2009-05-18

building regular expressions

This whole entry could be summarized as 'use M-x re-builder' to build your regular expressions. But let's see if I can stretch that wisdom over a couple of lines…

For searching and replacing, regular expressions ('regexps') are a very useful tool. For example, see the entry about getting your ip-number. I am not going to explain regexps here – there are plenty of good references about them. Of course, emacs supports regexps - but it's not always so easy, compaired to e.g. Perl. I am only providing some trivial examples here, please see Steve Yegge's post on the regexp tricks possible with then-new Emacs 22 (I can't remember ever needing that kind of regexp-pr0n in real life though…)

Back to regexps - on of the issues with regexps in Elisp is that they need extra quoting, that is, lots of \-escape characters; regexps can be hard to comprehend, and this does not help… Why the extra quoting? Let's look at a simple example. Suppose we want to search for the word cat. And not category or concatenate.

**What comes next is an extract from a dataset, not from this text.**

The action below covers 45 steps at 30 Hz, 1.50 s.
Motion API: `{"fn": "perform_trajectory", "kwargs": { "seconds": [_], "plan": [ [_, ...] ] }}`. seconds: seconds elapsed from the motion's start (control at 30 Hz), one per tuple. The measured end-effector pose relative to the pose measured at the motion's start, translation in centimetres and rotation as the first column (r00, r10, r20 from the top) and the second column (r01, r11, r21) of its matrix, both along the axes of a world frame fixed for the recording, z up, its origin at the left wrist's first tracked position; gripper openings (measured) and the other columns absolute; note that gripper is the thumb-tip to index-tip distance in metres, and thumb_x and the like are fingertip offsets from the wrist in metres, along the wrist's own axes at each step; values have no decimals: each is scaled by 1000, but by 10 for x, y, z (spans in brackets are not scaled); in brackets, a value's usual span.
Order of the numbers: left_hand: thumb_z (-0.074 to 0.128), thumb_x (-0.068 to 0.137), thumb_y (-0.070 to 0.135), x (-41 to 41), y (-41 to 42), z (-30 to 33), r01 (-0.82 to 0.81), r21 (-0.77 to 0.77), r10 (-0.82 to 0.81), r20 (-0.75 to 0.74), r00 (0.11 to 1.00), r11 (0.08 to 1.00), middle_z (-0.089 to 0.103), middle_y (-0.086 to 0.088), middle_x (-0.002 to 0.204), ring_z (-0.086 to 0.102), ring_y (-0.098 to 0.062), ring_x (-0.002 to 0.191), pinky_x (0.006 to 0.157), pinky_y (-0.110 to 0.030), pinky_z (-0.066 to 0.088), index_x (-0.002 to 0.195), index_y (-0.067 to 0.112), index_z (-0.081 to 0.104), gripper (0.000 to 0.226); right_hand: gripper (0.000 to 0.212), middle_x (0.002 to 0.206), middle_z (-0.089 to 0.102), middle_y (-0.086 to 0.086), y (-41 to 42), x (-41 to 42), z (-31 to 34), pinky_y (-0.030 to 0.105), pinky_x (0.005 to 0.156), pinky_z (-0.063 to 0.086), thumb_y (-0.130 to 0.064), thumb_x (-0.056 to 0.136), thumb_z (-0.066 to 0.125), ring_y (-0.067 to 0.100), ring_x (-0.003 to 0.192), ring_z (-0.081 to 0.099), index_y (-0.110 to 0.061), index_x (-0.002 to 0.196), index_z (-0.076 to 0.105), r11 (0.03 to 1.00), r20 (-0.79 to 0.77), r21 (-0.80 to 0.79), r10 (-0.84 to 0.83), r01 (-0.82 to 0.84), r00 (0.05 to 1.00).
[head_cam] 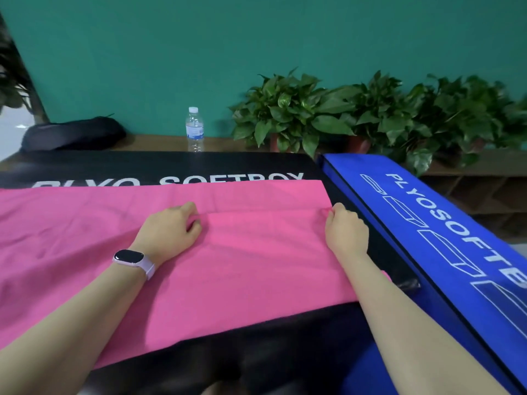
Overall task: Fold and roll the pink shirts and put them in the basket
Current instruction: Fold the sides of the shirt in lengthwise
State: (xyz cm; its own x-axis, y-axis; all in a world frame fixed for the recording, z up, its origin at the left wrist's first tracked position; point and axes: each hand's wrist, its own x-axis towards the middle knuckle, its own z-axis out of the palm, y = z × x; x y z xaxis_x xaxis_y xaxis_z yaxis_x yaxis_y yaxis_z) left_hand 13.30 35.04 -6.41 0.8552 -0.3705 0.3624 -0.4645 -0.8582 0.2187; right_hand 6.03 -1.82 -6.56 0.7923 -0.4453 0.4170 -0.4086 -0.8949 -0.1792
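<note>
A pink shirt (242, 260) lies spread flat across the black soft box (171, 166), reaching from the left edge of view to the box's right side. A fold line runs across it between my hands. My left hand (171, 229), with a watch on the wrist, has its fingers curled on the fold near the middle and pinches the cloth. My right hand (346, 226) pinches the same fold at the shirt's right edge. No basket is in view.
A blue soft box (427, 223) lies along the right, close to my right arm. Behind the black box a wooden ledge (154, 142) carries a water bottle (195, 129), a black bag (74, 135) and several potted plants (299, 109) against a green wall.
</note>
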Motion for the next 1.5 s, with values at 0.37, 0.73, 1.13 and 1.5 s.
{"fn": "perform_trajectory", "kwargs": {
  "seconds": [0.37,0.73,1.13,1.5],
  "plan": [
    [45,99,31,-37,4,2,36,-36,-36,-1,999,999,66,-3,84,62,-35,78,62,-37,41,92,19,49,15,21,93,63,7,15,-54,6,41,68,52,-21,106,42,27,79,63,-7,102,58,998,65,-51,52,-48,997],
    [27,104,43,-8,6,23,16,116,-4,-102,995,993,60,1,81,59,-30,76,63,-38,39,87,22,35,29,22,95,56,13,0,28,70,39,68,34,-27,107,33,33,82,47,-11,98,43,902,218,421,5,-98,976],
    [36,99,32,140,-20,30,-141,255,224,-332,916,957,66,-3,118,60,-29,111,94,-38,48,109,26,68,34,15,100,66,6,-8,120,6,41,75,49,-16,102,44,32,90,65,-15,99,59,984,55,172,36,-45,998],
    [38,99,40,166,-10,35,-94,151,134,-280,951,984,64,1,89,60,-27,86,71,-36,41,78,24,56,32,16,96,62,1,-27,135,-8,41,72,50,-26,103,50,24,82,59,-19,101,63,969,143,219,83,-113,986]
  ]
}}
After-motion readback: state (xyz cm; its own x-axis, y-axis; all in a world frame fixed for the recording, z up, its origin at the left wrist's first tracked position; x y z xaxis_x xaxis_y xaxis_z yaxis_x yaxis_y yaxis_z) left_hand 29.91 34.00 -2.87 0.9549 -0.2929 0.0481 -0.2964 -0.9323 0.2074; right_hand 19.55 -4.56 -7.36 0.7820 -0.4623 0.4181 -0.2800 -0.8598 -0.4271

The regular expression would then be \bcat\b.

In Perl you could write this as /\bcat\b\/ (in Perl you specify regexps by putting them between /-characters).

Not so in Emacs-Lisp. On the Lisp-level, there are no regexps; there are only strings and only the regexp functions understand their true nature. But before the strings ever get those functions, the Lisp interpreter does what it does best: interpreting. And when it sees \b, it interprets it as the backspace-character.

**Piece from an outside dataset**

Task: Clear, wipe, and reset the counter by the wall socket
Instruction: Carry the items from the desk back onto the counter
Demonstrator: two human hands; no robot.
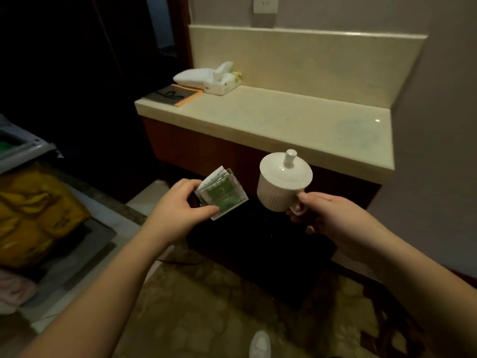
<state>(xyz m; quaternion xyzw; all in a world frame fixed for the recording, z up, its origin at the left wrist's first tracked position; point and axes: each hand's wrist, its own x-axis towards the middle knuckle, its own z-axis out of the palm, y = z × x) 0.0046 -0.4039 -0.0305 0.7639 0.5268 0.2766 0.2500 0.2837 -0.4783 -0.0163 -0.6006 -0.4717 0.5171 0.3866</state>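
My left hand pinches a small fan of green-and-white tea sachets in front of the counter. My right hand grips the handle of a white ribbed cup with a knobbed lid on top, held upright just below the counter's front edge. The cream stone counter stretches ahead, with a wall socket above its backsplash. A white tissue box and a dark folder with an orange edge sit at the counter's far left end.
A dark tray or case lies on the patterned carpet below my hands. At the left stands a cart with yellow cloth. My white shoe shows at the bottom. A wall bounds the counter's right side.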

To make it not do that, you'll need to pay the 'slash-tax' and write something like:

(re-search-forward "\\bcat\\b")
Things can go ugly quickly from there - think of when you need search for something with a backslash, like our regex \bcat\b itself; you'd need to do:
(re-search-forward "\\\\bcat\\\\b")

slash tax break

To make things even more interesting, in different contexts, different rules apply. The above is all about regexps in strings in Emacs-Lisp. However, things are different when you provide a string interactively.

Suppose you search through your buffer (with M-x isearch-forward-regexp or C-M-s). Now, your input is not interpreted by the Lisp interpreter (after all, it's just user input). So, you're exempt from the slash tax, and you can use \bcat\b to match, well, \bcat\b.

re-builder

So, regexps can be hard, and Emacs-Lisp makes it somewhat harder. A natural way to come up with the regular expression you need, is to use trial-and-error, and this is exactly what isearch-forward-regexp and friends do. But what about the slash-taxed regexps that you need in your Lisp code?

The answer is M-x re-builder. I am sure many people are already using it, but even if there were only one person that finds out about this through this blog-post, it'd be worth it! And this is the whole trick here: whenever you need a regexp in your code, put the kind of string it should match in a buffer, and enter M-x re-builder.

re-builder will put some quotes in the minibuffer. You type your regexp there, and it will show the matches in the buffer as you type. It even supports different regex-syntaxes. By default, re-builder will help you with the strings-in-Emacs-lisp kind of regexps; this is called the read-syntax. But you can switch to the user-input regexps with C-c TAB string RET (yes, these are called string here). There are some other possible syntaxes as well.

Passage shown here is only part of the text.